EL JUEGO DE LOS GENIOS

Gabriel está sentado en una sala blanca, sin puertas ni ventanas. No hace frío ni calor. No hay relojes. Solo una televisión suspendida en la pared, flotando como un ojo sin párpado. Frente a ella, un sillón de una sola pieza, gris claro, de esos que uno no sabría decir si son cómodos o apenas tolerables. A su lado, de pie, un guardia de rostro impasible. Lleva un uniforme que no pertenece a ningún ejército conocido, pero porta un garrote negro colgado del cinturón, como si estuviera ahí más por costumbre que por amenaza.

Gabriel no puede despegar la mirada del televisor, como si de eso dependiera todo —y depende todo, en efecto—. Lo observa con una mezcla de ansiedad, ternura y rabia.

Vio a Rafael avanzar por la caverna como un sonámbulo, iluminado apenas por antorchas y luciérnagas. Vio cómo el rey de los djinns le explicaba las reglas del juego: liberar a tres genios, elegir en cada caso entre dos opciones, y cargar con las consecuencias. Vio a su amigo dudar, ilusionarse, quebrarse.

La primera lámpara liberó a Zanam, un djinn flaco como un espantapájaros, que ofreció una elección extraña: un cuaderno con poder para volver real todo lo escrito durante diez minutos, o un libro con respuestas triviales. Rafael eligió el cuaderno, casi con entusiasmo infantil. Gabriel sonrió. Aún había esperanza.

La segunda lámpara trajo a Ruhan, un djinn grotesco y melancólico, que planteó un dilema cruel: perder el sueño o perder la alegría. Rafael eligió no dormir más. Y lloró. Gabriel lo vio caer de rodillas, empapado, confundido, solo.

La tercera lámpara fue la más dolorosa. Apareció Vemergaj, pequeño y ágil, con una pregunta que dolía en los huesos: olvidar quién sos, o que nadie te recuerde. Rafael eligió el olvido ajeno, sabiendo que incluso Gabriel, si volvía, no sabría ya quién era él. Pero no se detuvo. Contra las reglas, Rafael frotó una cuarta lámpara: una sumergida en el agua, roja como la sangre coagulada de un dios antiguo.

Y ahora, Gabriel mira. Sentado en una sala sin tiempo, frente a una televisión flotante, lo observa avanzar hacia el borde de todo.

—Dale, boludo… —murmura—. Frotala bien.

El guardia lo mira de reojo.

—¿Se puede saber qué dijo? —pregunta con voz grave, más por cumplir que por interés real.

—Nada. Estoy alentando —responde Gabriel sin despegar los ojos de la pantalla.

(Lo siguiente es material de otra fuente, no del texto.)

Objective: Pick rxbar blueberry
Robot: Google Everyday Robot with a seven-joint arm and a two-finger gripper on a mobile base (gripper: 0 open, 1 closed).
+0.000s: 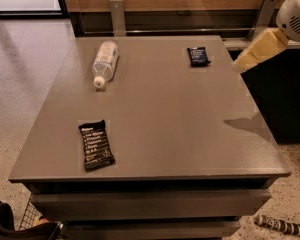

El humo de la lámpara roja comienza a brotar. Gabriel se echa hacia adelante en el asiento, como quien espera el penal decisivo en una final del mundo.

—Ahí está… ¡Vamos, carajo, es ahora!

El guardia carraspea.

—Usted entiende que no se trata de un espectáculo. Su destino se está decidiendo.

—Sí, bueno. Justamente. Más razón para hacer fuerza.

En la pantalla aparece el último djinn. Gabriel lo reconoce sin saber cómo. Quizás por la forma en que Rafael se encoge, o por la densidad que toma el aire incluso a través del vidrio. El genio no parece humano. Tampoco un monstruo. Es como un reflejo en agua sucia: algo que podría parecerse a uno si se lo mira demasiado tiempo.

—Uy, este no me gusta nada… —dice Gabriel en voz baja—. No le digas que sí, Rafa. No agarres la trampa. Vos querés traerme de vuelta, no ganar la quiniela…

El silencio en la sala se espesa. El guardia ya no lo vigila: también mira la pantalla, con los labios apretados.

Cuando Rafael pronuncia la elección, Gabriel se deja caer hacia atrás. Cierra los ojos. Suspira hondo.

—La suerte… eligió la suerte.

No hay furia. No hay lágrimas. Solo una extraña sensación de aceptación amarga, como cuando uno pierde un partido sobre la hora y sabe que el otro jugó mejor.

—¿Y ahora qué pasa? —le pregunta al guardia.

El otro no contesta. Simplemente señala la pantalla, que ya no muestra a Rafael, ni a la cueva, ni a nadie. Solo nieve. Estática. El fin de la transmisión.

Gabriel se encoge de hombros.

—¿Eso fue todo?

El guardia se acomoda el cinturón. Suspira, como si le tocara anunciar algo que ya ha dicho mil veces.

—Depende. A veces se apiadan de los que no tienen suerte.

—¿Y eso qué quiere decir?

El guardia se encamina hacia una de las paredes. De pronto, se abre una puerta que antes no estaba.

—Que todavía no está decidido.

Gabriel se pone de pie. Mira la pantalla una vez más, pero ya está apagada.